◆ Directions for this task:
Scan the records below for the line with "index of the" and the line with "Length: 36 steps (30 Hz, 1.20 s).". Repeat those two lines and every line between them exactly, and nothing else.

◆ Records for processing:
☆ ☆ ☆

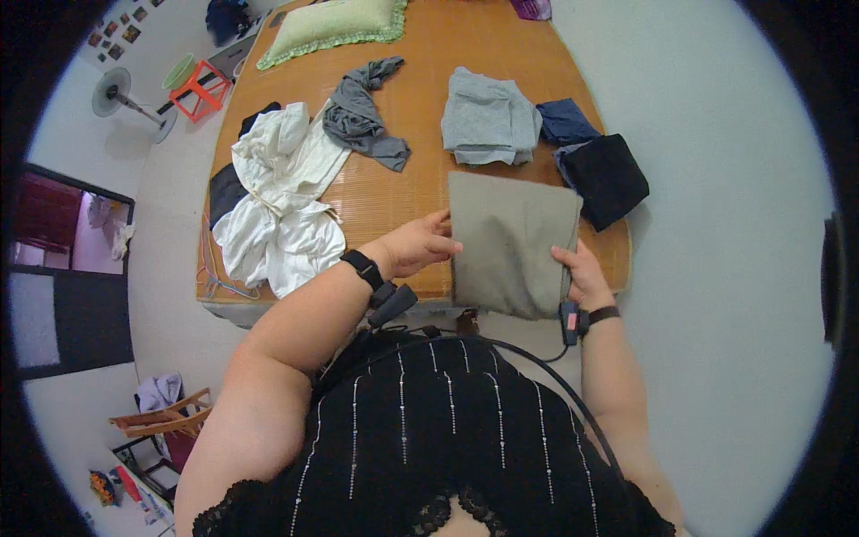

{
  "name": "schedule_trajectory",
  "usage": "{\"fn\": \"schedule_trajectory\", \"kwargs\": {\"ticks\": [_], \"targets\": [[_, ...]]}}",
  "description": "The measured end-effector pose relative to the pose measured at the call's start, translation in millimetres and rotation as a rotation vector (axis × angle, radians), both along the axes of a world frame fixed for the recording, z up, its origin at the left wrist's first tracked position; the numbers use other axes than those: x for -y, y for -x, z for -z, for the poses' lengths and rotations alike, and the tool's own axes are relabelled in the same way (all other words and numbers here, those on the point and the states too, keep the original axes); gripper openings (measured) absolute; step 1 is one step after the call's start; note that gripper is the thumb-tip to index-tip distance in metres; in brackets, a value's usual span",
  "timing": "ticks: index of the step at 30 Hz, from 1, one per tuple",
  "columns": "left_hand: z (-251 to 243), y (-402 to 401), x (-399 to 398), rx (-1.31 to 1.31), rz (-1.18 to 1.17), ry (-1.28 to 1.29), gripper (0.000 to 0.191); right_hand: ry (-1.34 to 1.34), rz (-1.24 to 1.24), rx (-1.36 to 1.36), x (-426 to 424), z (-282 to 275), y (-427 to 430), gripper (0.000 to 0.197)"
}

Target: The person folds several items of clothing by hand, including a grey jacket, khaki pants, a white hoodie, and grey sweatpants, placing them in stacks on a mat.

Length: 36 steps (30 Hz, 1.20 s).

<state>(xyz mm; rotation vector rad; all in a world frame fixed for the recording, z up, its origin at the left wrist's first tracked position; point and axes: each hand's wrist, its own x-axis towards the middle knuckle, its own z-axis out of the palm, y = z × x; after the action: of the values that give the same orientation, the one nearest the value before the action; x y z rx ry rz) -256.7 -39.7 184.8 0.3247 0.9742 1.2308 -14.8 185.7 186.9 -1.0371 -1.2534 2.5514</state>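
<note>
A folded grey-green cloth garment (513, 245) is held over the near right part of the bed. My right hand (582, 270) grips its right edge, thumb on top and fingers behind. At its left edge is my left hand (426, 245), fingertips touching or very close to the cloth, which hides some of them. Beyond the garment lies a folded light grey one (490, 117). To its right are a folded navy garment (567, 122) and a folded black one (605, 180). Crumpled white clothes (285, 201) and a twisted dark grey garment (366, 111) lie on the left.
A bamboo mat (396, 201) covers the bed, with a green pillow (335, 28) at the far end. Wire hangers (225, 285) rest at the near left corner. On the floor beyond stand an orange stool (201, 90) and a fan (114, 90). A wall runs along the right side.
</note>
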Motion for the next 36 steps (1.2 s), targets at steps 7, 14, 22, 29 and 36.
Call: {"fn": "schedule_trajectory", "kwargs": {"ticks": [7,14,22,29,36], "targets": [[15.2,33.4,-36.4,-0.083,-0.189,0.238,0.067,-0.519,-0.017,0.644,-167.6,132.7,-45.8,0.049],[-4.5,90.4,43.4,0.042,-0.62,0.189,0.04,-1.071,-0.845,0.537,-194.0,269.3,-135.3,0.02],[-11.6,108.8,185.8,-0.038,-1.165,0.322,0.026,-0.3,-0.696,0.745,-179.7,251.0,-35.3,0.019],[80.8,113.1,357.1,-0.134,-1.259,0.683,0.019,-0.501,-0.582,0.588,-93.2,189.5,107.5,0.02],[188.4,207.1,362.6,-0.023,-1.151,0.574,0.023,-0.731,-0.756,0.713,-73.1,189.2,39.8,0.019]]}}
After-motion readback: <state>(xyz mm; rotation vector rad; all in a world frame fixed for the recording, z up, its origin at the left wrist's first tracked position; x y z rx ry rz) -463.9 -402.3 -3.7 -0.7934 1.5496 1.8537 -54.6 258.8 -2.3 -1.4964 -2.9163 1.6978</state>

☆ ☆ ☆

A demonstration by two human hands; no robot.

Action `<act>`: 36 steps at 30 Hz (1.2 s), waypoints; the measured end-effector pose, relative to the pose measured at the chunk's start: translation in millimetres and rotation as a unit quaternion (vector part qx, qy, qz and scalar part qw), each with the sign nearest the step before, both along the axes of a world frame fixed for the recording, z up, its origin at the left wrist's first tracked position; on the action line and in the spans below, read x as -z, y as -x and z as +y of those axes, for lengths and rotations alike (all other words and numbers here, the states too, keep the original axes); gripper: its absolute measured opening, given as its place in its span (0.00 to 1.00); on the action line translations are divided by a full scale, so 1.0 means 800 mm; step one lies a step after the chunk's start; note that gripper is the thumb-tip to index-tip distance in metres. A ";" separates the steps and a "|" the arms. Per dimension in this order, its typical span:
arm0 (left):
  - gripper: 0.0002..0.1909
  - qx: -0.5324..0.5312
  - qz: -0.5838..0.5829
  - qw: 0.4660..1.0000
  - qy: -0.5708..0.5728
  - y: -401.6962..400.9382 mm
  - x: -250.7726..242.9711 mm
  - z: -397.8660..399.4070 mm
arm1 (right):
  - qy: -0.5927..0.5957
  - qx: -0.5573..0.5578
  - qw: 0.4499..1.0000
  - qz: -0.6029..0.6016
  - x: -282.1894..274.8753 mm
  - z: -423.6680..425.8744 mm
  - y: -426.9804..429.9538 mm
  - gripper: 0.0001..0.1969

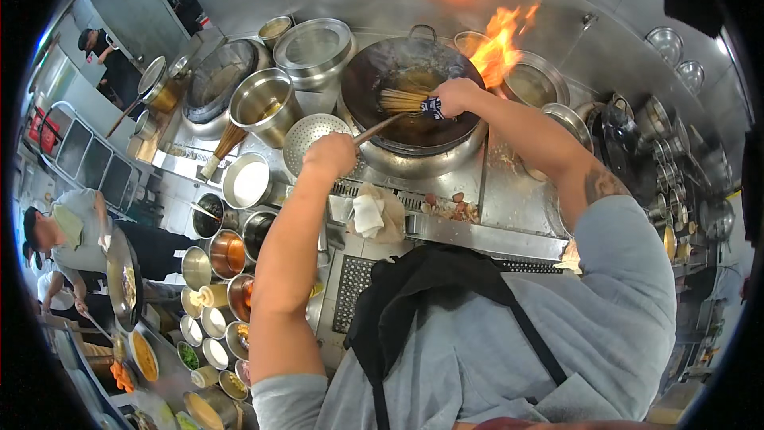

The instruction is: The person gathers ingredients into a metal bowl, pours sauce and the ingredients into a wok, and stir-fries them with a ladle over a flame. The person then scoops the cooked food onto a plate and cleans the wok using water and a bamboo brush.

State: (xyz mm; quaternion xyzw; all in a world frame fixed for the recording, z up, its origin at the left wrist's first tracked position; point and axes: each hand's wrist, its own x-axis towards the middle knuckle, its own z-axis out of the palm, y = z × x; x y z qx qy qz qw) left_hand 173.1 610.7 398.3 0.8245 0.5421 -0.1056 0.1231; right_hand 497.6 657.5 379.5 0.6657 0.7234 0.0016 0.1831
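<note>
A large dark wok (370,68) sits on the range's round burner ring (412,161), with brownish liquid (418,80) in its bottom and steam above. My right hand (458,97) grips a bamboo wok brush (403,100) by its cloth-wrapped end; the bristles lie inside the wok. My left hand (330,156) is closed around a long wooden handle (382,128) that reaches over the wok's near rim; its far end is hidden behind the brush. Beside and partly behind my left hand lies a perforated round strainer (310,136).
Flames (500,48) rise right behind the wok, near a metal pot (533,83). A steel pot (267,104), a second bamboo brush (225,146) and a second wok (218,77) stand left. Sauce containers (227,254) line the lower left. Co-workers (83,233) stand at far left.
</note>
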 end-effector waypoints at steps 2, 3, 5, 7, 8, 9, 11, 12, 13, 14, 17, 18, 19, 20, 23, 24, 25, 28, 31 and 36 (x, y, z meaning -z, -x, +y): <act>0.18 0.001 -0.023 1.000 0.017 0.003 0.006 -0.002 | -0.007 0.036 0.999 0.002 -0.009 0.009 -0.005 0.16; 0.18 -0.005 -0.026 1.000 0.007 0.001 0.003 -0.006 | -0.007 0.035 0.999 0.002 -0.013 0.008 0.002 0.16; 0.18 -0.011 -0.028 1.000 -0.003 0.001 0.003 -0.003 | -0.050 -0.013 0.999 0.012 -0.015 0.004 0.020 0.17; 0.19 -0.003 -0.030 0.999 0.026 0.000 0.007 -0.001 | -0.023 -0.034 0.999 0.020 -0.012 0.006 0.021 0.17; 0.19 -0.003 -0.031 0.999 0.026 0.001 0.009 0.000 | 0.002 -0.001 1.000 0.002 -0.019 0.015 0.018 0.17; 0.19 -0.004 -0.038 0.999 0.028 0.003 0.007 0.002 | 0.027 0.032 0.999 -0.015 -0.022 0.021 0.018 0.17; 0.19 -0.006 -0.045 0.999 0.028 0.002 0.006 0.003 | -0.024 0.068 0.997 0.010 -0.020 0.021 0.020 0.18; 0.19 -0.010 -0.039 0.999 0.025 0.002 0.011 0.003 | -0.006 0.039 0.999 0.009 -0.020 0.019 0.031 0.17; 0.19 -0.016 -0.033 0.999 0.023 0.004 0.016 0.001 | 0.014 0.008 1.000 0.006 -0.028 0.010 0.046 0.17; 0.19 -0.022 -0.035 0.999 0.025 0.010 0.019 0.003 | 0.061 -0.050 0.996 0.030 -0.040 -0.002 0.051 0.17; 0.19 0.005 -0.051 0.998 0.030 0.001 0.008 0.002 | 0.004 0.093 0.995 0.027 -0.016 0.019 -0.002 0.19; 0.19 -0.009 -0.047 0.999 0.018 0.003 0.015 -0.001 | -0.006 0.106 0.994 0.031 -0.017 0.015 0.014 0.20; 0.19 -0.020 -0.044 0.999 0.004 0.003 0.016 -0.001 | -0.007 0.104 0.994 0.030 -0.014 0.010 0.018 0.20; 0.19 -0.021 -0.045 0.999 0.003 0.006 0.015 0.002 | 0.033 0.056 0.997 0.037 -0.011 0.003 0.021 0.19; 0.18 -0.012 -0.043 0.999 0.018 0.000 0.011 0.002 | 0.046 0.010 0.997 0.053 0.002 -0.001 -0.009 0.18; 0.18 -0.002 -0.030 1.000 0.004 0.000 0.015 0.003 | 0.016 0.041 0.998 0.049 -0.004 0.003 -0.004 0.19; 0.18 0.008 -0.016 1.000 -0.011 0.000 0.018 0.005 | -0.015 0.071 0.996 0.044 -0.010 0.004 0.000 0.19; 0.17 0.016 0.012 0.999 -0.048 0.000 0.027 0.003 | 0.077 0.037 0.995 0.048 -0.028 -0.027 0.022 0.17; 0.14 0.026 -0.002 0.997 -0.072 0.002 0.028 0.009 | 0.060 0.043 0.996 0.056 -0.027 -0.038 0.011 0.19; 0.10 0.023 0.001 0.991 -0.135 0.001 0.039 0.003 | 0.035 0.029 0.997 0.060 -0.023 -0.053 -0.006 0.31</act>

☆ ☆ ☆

◆ Response box:
  "timing": "ticks: index of the step at 30 Hz, from 1, one per tuple",
  "columns": "left_hand: z (-251 to 243), y (-402 to 401), x (-399 to 398), rx (-1.31 to 1.31), rz (-1.18 to 1.17), ry (-1.28 to 1.29), gripper (0.000 to 0.191); right_hand: ry (-1.34 to 1.34), rz (-1.24 to 1.24), rx (-1.36 to 1.36), x (-426 to 424), z (-282 to 275), y (-427 to 430), gripper (0.000 to 0.197)"
}

Target: The person folds several items of clothing by hand, including a grey jacket, khaki pants, a white hoodie, and grey sweatpants, placing them in stacks on a mat.

Length: 36 steps (30 Hz, 1.20 s).

This answer requires nothing more.